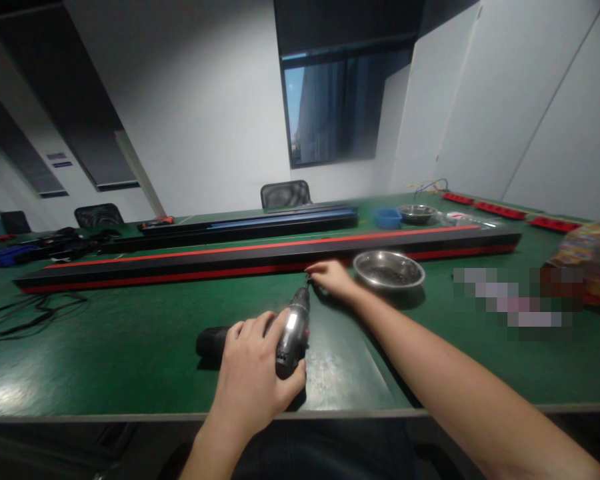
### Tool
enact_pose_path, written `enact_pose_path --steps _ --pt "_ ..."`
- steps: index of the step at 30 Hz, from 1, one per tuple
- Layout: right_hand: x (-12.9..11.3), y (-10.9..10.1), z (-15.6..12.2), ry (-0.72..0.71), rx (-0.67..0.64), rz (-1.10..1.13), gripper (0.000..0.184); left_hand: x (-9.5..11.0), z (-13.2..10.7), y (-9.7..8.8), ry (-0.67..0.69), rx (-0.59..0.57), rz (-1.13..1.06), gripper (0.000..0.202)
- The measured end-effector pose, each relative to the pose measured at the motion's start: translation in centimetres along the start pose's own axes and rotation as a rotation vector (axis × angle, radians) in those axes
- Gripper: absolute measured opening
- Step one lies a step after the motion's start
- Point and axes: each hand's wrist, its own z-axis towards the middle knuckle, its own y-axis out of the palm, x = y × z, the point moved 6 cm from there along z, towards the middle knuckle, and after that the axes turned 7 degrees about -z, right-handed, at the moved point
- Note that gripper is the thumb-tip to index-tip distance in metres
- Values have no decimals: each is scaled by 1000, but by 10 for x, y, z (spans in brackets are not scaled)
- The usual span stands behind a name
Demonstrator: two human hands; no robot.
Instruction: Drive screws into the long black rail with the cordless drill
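Note:
My left hand (255,363) is wrapped round a black and grey cordless drill (293,333) lying on its side, its bit pointing away from me. At the tip of the bit, the fingers of my right hand (333,279) are pinched together; whatever small thing they may hold is too small to make out. Just beyond my fingertips runs a long black bar with red stripes (205,262), lying across the table. To the right of my right hand a round steel bowl (389,272) stands against the bar, with small dark bits inside.
Behind the bar lie more long dark bars (230,230), a blue tray (387,218) and a second steel bowl (417,213). Black cables (35,307) are on the left of the green table (130,360). Red power strips (500,210) and a plastic bag (593,260) sit at right.

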Motion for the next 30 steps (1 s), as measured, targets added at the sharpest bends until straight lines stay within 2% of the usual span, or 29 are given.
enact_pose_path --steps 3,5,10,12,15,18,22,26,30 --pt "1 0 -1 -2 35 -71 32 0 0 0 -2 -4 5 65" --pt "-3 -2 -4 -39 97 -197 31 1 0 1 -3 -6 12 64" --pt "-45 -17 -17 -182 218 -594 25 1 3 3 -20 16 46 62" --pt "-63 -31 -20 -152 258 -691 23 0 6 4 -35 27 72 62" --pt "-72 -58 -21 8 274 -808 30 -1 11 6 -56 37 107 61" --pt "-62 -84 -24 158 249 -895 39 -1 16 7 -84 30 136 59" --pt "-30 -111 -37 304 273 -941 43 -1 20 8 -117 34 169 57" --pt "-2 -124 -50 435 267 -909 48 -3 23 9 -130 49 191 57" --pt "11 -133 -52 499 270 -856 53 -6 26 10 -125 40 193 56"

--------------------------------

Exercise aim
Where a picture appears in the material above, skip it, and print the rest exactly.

Solution to the problem
### Tool
enact_pose_path, written `enact_pose_path --steps _ --pt "_ ..."`
- steps: index of the step at 30 Hz, from 1, one per tuple
- Layout: right_hand: x (-12.9..11.3), y (-10.9..10.1), z (-15.6..12.2), ry (-0.72..0.71), rx (-0.67..0.64), rz (-1.10..1.13), gripper (0.000..0.184); left_hand: x (-9.5..11.0), z (-13.2..10.7), y (-9.7..8.8), ry (-0.67..0.69), rx (-0.59..0.57), rz (-1.13..1.06), gripper (0.000..0.202)
- The measured end-effector pose, each relative to the pose measured at the motion's start: translation in centimetres along the start pose's own axes and rotation as a rotation vector (axis × angle, radians) in those axes
- Gripper: absolute measured opening
- Step one lies a step after the motion's start
- Point and axes: each hand's wrist, its own z-axis towards the middle knuckle, its own y-axis out of the palm, x = y × z, the point moved 6 cm from there along z, towards the middle knuckle, and after that the axes turned 7 degrees about -z, right-handed, at the moved point
- Note that gripper is the thumb-tip to index-tip distance in metres
- Values have no decimals: each is scaled by 1000, but by 10 for x, y, z (spans in brackets are not scaled)
- The usual span stands behind a name
Demonstrator: two human hands; no robot.
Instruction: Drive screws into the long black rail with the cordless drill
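Note:
My left hand (255,363) is wrapped round a black and grey cordless drill (293,333) lying on its side, its bit pointing away from me. At the tip of the bit, the fingers of my right hand (333,279) are pinched together; whatever small thing they may hold is too small to make out. Just beyond my fingertips runs a long black bar with red stripes (205,262), lying across the table. To the right of my right hand a round steel bowl (389,272) stands against the bar, with small dark bits inside.
Behind the bar lie more long dark bars (230,230), a blue tray (387,218) and a second steel bowl (417,213). Black cables (35,307) are on the left of the green table (130,360). Red power strips (500,210) and a plastic bag (593,260) sit at right.
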
Motion for the next 30 steps (1 s), as measured, targets added at the sharpest bends until straight lines stay within 2% of the usual span, or 29 are given.
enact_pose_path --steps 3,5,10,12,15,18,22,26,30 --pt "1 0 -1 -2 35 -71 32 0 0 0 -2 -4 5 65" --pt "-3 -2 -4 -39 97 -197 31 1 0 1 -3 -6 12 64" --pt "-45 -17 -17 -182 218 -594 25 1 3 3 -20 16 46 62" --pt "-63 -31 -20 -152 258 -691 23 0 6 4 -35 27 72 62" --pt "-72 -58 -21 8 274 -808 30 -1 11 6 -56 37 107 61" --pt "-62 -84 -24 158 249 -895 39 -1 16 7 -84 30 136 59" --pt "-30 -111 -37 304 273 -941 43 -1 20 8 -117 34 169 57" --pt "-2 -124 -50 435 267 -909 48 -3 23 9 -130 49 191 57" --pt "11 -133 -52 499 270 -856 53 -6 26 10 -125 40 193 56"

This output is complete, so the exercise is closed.